DATA EXTRACT -
********************

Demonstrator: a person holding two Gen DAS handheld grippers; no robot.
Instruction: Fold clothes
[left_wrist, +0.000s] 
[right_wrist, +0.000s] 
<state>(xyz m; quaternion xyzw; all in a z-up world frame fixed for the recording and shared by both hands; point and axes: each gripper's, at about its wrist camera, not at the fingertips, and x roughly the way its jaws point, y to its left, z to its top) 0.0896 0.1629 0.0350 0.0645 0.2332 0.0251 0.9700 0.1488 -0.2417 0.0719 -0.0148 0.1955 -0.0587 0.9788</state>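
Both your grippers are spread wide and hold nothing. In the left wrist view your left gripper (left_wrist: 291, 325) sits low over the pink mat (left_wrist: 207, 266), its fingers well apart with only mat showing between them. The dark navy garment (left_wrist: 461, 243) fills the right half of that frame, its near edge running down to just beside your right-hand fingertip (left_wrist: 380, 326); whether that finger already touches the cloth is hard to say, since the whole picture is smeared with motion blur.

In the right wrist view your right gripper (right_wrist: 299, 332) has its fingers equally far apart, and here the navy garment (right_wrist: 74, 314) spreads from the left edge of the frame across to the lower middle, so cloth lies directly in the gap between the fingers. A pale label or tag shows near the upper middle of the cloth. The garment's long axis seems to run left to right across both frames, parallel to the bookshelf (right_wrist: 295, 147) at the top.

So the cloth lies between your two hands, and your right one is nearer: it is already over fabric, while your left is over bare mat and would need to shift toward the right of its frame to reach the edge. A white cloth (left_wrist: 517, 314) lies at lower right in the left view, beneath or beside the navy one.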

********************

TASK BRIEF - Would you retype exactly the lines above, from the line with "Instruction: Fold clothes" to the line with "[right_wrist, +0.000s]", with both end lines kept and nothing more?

SOLUTION -
Instruction: Fold clothes
[left_wrist, +0.000s] 
[right_wrist, +0.000s] 

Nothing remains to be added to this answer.